31 The issue in this case is as to whether the case is in fact truly exceptional. It is, in my view, not correct to deal with this case as simply one which would create hardship for the children. Clearly that is the case. There is an obvious very real danger in not exercising a custodial option, the fact of deterrence generally and the fact of deterrence to this woman who has resorted to violence, particularly against women, on occasions in the past and where she has been allowed conditional relief or has avoided custody, and, as is correctly pointed out in the passage of Kirby P, the Court has to be concerned that it does not create a class of people who are immune from punishment.
32 This respondent is not immune from punishment. However, this is not, as I have indicated, just a case involving hardship to the children. An examination of her record, her history, the appalling events in the curious relationships that develop between those who are subject to bashing and those who do the bashing, and the love feelings that are clearly held notwithstanding the treatment, have had a very severe effect on this respondent. The attempts at suicide ought not be disregarded. Her keenly felt need to assist her children cannot be disregarded. It is not a case where his Honour has simply had regard to the effect on the children, although that is obviously, as his Honour sets out, a matter which has to be taken into account.
33 In my view, notwithstanding the great need to deter this respondent and deter this sort of conduct generally, the history, the circumstances and the terrible problems that has led the respondent into this offence, does make this a truly exceptional case.
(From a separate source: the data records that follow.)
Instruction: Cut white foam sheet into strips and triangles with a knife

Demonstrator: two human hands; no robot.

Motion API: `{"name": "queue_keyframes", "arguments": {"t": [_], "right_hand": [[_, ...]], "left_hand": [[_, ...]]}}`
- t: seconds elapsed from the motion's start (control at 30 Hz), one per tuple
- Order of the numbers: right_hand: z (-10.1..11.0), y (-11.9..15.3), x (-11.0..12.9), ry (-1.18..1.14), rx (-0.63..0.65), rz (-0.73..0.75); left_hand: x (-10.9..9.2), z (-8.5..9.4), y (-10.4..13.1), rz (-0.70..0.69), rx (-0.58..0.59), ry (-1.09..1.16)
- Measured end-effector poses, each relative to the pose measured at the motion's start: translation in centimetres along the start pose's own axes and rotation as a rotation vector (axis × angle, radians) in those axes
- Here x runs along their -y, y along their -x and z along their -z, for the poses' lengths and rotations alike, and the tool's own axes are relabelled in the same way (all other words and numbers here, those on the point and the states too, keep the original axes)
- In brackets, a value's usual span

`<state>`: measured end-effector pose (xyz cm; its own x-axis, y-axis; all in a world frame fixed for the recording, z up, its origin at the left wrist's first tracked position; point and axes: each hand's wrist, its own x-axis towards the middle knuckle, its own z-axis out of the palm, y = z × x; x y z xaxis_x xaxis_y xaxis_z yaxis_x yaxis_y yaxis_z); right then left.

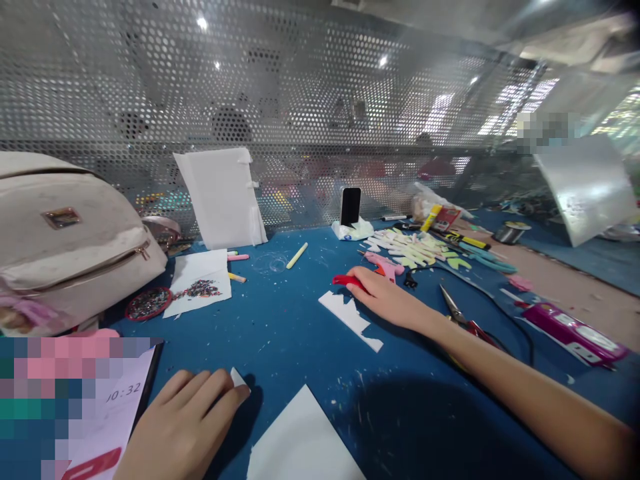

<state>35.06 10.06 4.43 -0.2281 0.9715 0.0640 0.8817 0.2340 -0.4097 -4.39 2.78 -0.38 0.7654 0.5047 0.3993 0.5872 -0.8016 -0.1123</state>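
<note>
At the lower left, my left hand [186,419] pinches a small white paper piece [239,378] between thumb and fingers, just above the blue table. My right hand [384,297] reaches across the table with its fingers closed around a red object [342,280]. Most of that object is hidden under the palm, so its kind is unclear. Beside the right hand lies a jagged white paper strip [350,319]. A larger white sheet [303,443] rests at the bottom middle, between both hands. Just beyond the right hand is a pink glue gun [384,265].
Pliers [453,305], a cable [520,327] and a purple tool [575,333] lie to the right. Pale cut pieces [410,247] are heaped behind. A phone [351,205] stands upright at the back. To the left are a backpack [75,233] and beads [200,289] on paper.
</note>
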Motion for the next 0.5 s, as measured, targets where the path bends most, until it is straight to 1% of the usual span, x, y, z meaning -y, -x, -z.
{"name": "queue_keyframes", "arguments": {"t": [0.17,0.37,0.43,0.5], "right_hand": [[-0.6,0.1,-0.4,0.033,0.095,-0.063],[-0.5,0.1,-0.4,0.039,0.18,-0.069],[-0.5,0.1,-0.4,0.028,0.191,-0.076],[-0.5,0.0,-0.4,0.011,0.194,-0.082]], "left_hand": [[-0.1,0.2,-0.3,-0.016,0.011,-0.06],[-0.9,0.2,-0.4,-0.029,0.03,-0.015],[-1.2,0.4,-0.5,-0.031,0.016,-0.002],[-1.5,0.7,-0.8,-0.031,-0.022,0.013]]}}
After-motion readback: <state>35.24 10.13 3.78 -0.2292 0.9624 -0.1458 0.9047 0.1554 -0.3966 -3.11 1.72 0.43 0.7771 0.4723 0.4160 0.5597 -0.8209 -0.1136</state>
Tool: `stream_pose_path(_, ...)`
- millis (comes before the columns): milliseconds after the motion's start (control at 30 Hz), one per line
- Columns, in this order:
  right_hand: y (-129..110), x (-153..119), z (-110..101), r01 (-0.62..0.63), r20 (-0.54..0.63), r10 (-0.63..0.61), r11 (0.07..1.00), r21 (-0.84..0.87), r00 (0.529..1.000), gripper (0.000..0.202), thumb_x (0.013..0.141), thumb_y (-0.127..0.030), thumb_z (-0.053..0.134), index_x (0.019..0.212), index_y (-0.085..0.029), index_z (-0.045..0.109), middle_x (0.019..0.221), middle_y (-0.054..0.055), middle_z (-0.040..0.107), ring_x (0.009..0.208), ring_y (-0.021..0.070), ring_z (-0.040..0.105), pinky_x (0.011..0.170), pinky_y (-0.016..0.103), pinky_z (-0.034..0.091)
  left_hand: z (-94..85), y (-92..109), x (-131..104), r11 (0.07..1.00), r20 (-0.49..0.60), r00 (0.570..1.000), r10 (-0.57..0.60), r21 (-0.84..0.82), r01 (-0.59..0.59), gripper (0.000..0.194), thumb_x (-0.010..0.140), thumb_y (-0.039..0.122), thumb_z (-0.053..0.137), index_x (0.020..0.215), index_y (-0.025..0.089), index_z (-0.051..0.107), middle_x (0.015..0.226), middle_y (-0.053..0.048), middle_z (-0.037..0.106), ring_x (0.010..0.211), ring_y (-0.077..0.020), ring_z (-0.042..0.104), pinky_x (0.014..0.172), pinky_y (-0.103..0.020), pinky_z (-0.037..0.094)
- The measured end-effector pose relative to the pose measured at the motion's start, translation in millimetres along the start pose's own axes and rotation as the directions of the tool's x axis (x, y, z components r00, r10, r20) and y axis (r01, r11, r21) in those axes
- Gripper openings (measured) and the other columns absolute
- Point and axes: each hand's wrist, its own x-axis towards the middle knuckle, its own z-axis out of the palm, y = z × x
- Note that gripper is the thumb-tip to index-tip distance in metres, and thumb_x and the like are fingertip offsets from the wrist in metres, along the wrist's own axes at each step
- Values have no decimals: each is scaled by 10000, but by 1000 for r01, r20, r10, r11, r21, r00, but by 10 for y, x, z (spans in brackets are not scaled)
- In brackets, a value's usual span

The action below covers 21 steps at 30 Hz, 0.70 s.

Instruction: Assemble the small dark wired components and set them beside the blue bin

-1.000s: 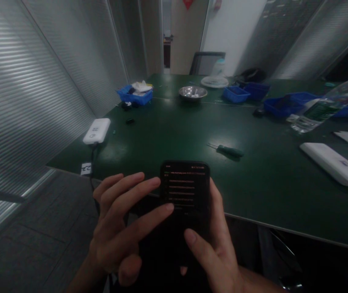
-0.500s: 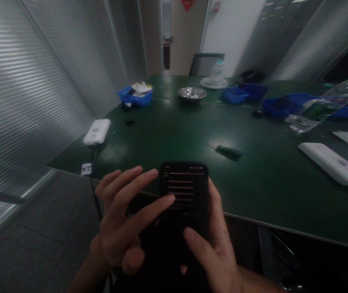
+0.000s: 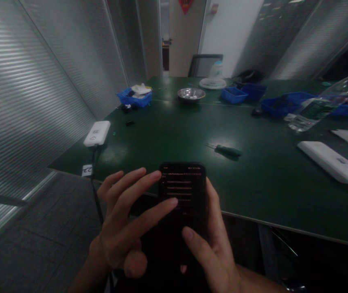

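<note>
A dark smartphone (image 3: pixel 182 177) with lines of small text on its lit upper screen stands tilted at the table's near edge. My right hand (image 3: pixel 213 244) grips it from the right and below, the thumb lying over its lower front. The phone's lower part fades into darkness. To its left is my left hand (image 3: pixel 128 219), fingers spread, with the index fingertip over the screen; whether it touches the glass I cannot tell. Beyond the phone, a screwdriver (image 3: pixel 228 150) with a dark green handle lies on the green table (image 3: pixel 167 134).
On the left lies a white power bank (image 3: pixel 98 132) with a cable (image 3: pixel 97 199); another white power bank (image 3: pixel 332 162) is at the right. A clear bottle (image 3: pixel 326 103) lies near blue bins (image 3: pixel 235 95). Farther back are a metal bowl (image 3: pixel 191 95) and a blue basket (image 3: pixel 134 99).
The left index fingertip has shifted slightly right over the screen. The right hand still grips the phone, and the view has moved a little.
</note>
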Motion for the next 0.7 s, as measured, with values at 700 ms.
stream_pose_path(700,-15,-14,19,-34,-15,34,999,11,999,907,924,-432,720,1703,-385,258,1548,111,556,1288,400,627,935,577,651,56,-64,25,998,-61,997,-40,-56,36,711,1086,668,146,1269,384,771,1612,-9,518,1416,-331,516,1192,-620,325)
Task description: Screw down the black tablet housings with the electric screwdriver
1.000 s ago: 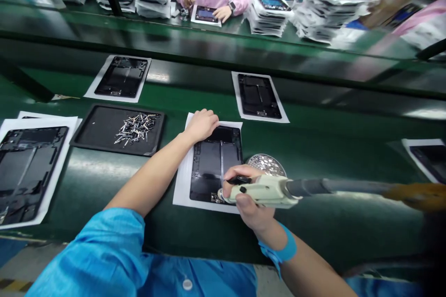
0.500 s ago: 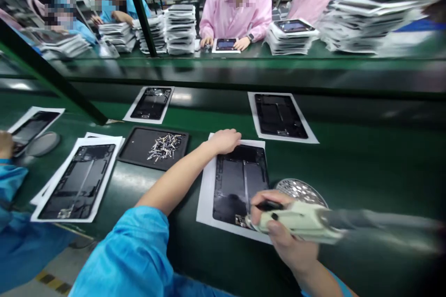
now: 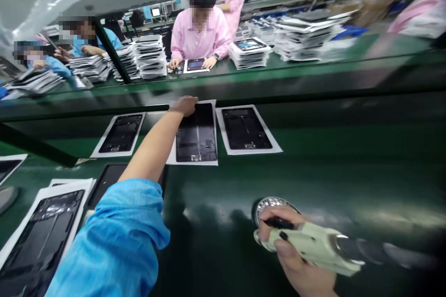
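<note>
With my left arm stretched forward, my left hand (image 3: 187,105) grips the top edge of a black tablet housing (image 3: 196,137) on a white sheet, at the far side of the green bench. My right hand (image 3: 287,241) is wrapped round a pale green power screwdriver (image 3: 313,243), whose tip is hard to make out. Just behind that hand is a round metal dish (image 3: 275,203) with holes. Another housing on white paper (image 3: 246,126) lies right of the held one, and one more (image 3: 121,133) lies to its left.
A black tray (image 3: 108,181) is partly hidden by my left sleeve. At the left lies a larger-looking housing (image 3: 43,232) on paper. A dark green post (image 3: 38,144) slants at the left. Across the bench, a person in pink (image 3: 200,32) sits among paper stacks (image 3: 150,55).
My left hand has carried the housing and its sheet forward to the far side, between two others. My right hand still holds the screwdriver, now off the housing. The view has shifted.
</note>
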A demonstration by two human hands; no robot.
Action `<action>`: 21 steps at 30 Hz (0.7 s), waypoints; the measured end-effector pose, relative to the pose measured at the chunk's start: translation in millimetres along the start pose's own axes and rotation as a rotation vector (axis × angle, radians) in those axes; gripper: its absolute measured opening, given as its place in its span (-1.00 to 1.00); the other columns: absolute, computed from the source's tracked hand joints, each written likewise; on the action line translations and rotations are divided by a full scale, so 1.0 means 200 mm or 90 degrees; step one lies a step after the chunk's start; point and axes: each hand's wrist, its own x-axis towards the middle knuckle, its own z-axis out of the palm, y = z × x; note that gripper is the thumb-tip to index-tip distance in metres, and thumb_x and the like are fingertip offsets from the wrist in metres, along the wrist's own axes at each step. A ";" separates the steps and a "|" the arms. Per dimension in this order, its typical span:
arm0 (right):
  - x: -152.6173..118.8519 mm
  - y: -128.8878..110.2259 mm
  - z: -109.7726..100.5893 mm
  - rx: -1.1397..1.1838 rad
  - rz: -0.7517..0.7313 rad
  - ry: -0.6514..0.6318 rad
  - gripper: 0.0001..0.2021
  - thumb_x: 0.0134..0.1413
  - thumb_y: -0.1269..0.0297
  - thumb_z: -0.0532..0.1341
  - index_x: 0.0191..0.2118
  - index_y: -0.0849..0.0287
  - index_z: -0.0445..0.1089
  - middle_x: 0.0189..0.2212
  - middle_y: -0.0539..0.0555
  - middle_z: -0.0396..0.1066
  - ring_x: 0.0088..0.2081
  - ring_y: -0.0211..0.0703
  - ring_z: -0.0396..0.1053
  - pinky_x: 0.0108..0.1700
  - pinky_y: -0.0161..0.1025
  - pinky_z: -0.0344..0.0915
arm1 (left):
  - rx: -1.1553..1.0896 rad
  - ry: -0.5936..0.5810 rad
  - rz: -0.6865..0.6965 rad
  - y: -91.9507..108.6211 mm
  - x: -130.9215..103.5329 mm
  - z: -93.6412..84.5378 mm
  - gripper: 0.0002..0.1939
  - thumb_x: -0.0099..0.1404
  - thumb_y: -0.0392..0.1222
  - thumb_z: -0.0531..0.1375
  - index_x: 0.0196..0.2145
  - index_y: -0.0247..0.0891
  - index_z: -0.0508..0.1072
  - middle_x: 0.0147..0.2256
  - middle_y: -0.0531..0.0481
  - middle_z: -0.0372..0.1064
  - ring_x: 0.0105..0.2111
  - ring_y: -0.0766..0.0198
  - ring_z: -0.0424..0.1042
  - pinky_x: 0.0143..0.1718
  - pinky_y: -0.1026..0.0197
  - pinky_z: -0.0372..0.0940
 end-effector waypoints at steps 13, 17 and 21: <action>0.06 -0.04 -0.01 -0.079 -0.061 0.036 -0.75 0.28 0.10 0.28 -0.04 0.13 0.44 -0.47 0.04 0.50 -0.48 -0.12 0.46 -0.35 -0.14 0.45 | -0.032 -0.131 0.303 0.80 -0.20 0.30 -0.66 0.41 -0.11 0.15 0.05 -0.28 0.53 0.01 -0.20 0.48 0.02 0.03 0.49 0.03 0.13 0.39; 0.06 -0.06 -0.04 -0.122 -0.065 0.092 -0.76 0.21 0.10 0.33 -0.14 0.15 0.49 -0.42 0.10 0.53 -0.43 -0.08 0.50 -0.31 -0.13 0.49 | 0.019 -0.114 0.283 0.99 -0.31 0.32 -0.64 0.43 -0.37 0.03 0.07 -0.42 0.51 0.02 -0.36 0.46 0.01 -0.06 0.51 -0.02 0.01 0.44; 0.09 -0.05 -0.07 -0.118 -0.039 0.102 -0.79 0.16 0.11 0.37 -0.23 0.15 0.52 -0.48 0.06 0.50 -0.52 -0.15 0.47 -0.47 -0.27 0.43 | 0.037 -0.110 0.261 1.06 -0.34 0.29 -0.62 0.47 -0.41 -0.03 0.07 -0.43 0.51 0.02 -0.41 0.47 0.02 -0.01 0.52 -0.05 0.04 0.46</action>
I do not find any error on the part of his Honour in the sentence that he has imposed.
34 I would therefore dismiss the appeal and reconfirm the sentence.
35 POWELL JA: I agree and I would only add that while I consider that the respondent's personal circumstances, coupled with her family obligations, did render this a truly exceptional case, that may not be the attitude which the Court would need to take if ever the respondent were to offend again.
36 HULME J: I agree with the reasons of both of my brothers and with the order proposed.
37 POWELL JA: The order of the Court thus is that the appeal is dismissed and the sentence below is confirmed.